Parse python code

(Jgirardet) #1

I’m looking for an easy way to parse python code.

class A:
    def get():
        for i in "bl":

class B:
    def get():
        for i in "bl":

what I want at the end is to identify each for loop or get metthod.
the only difference between the 2 for loop and 2 get method sis that they own a different class. How could I know it ?


(Martijn Pieters) #2

You can access Python’s own parser output with the ast module; ast.parse() returns a tree of node objects representing different grammar components, and then you could use a NodeVisitor subclass to help track the relationships between elements.

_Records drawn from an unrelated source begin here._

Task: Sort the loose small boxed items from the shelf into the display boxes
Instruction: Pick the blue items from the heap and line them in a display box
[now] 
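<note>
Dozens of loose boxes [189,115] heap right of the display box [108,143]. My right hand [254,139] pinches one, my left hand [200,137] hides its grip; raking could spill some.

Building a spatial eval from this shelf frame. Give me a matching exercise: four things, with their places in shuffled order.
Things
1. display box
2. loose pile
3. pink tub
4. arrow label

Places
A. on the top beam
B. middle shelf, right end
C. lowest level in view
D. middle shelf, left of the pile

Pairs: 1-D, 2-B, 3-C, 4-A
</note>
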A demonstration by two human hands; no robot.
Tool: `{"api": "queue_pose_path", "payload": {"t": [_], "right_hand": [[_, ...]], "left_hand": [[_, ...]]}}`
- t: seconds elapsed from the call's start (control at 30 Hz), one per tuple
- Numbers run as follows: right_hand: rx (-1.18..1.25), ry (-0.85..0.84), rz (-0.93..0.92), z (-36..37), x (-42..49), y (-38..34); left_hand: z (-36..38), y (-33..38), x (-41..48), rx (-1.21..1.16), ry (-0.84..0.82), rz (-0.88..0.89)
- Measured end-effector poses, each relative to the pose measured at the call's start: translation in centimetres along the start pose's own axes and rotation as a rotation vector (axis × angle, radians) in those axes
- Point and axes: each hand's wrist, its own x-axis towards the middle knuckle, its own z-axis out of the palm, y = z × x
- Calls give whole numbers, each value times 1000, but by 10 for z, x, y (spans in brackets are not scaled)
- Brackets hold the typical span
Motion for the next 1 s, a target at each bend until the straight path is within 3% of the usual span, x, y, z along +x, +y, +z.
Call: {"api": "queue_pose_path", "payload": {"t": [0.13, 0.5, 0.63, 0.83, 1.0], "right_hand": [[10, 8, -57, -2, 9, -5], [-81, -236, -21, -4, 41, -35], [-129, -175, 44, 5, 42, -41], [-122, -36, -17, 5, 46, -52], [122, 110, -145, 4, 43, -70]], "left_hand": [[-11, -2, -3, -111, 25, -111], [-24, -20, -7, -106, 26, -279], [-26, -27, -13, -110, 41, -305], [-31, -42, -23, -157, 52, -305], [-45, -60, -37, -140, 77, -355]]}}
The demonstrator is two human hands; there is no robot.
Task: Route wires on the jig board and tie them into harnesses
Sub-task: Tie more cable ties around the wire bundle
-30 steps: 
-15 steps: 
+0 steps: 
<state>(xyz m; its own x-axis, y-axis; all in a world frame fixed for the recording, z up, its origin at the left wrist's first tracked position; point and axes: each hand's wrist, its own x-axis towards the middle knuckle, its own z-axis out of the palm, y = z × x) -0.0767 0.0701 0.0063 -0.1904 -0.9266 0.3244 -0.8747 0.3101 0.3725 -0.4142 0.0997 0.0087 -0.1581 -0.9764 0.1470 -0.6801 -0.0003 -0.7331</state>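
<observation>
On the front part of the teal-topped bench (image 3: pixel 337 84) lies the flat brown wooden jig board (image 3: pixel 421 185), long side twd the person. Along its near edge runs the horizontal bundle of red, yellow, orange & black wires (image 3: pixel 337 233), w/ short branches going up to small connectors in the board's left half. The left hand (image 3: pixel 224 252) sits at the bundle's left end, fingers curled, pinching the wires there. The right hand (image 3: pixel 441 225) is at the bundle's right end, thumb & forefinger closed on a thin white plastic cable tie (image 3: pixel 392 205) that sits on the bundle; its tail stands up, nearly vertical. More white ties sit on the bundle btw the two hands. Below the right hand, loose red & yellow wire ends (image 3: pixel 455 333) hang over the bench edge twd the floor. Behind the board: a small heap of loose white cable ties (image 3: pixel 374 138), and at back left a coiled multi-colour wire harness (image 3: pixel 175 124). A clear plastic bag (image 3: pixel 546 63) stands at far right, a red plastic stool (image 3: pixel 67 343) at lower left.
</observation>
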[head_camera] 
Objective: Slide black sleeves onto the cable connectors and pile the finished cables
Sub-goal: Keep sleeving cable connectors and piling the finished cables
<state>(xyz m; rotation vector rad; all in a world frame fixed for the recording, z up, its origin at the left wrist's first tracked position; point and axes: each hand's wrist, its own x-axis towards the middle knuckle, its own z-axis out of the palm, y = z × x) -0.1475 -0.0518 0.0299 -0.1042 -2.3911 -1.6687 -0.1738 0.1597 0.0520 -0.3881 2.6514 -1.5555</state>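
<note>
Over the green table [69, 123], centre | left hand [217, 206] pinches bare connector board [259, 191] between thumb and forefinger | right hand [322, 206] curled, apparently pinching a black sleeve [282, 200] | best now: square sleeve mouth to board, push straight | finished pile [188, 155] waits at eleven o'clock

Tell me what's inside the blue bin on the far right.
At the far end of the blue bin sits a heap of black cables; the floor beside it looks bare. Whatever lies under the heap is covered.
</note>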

Take a look at the Green Tree Snakes documentation for more information, or look at various examples in various Stack Overflow answers I have written over time.

(Jgirardet) #3

Thank you for your answer.
I think ast isn’t the thing since I need to keep information about my line number, which is not possible with ast.

(Bernat Gabor) #4

Your only option at the moment is lib2to3, but warn you doing transformation is not trivial.

(Mark Dickinson) #5

ast expression and statement nodes do have a line number and column offset; I don’t know if that’s enough for your needs.

(Martijn Pieters) #6

AST nodes record the line numbers and start column of the source element they were generated from. AST is exactly the thing you want.

(Martijn Pieters) #7

lib2to3 is built on top of the AST (with comments retained). If you must have that level of detail retained you would be better off using typed-ast though. Not that you need that to determine what class a method belongs to.

(Jgirardet) #8

Oh indeed I missed the linenumbers.
it’s clearly what I need

(Jgirardet) #9

I forgot to say that I have to use the old python3.3 but inspected code could be python 3.6 or 3.7 so ast will faill with newer syntax (async…)

(Martijn Pieters) #10

That’s quite a limitation. Why is that? Python 3.3 is no longer supported even, the last regular release was over 5 years ago, and the last security fix release dates from September 2017. You’d be better off with a locally compiled Python release.

(Jgirardet) #11

sublime text runs under python3.3. Writing plugin is then limited to python3.3.

(Martijn Pieters) #12

We really should get them to upgrade their embedded Python version.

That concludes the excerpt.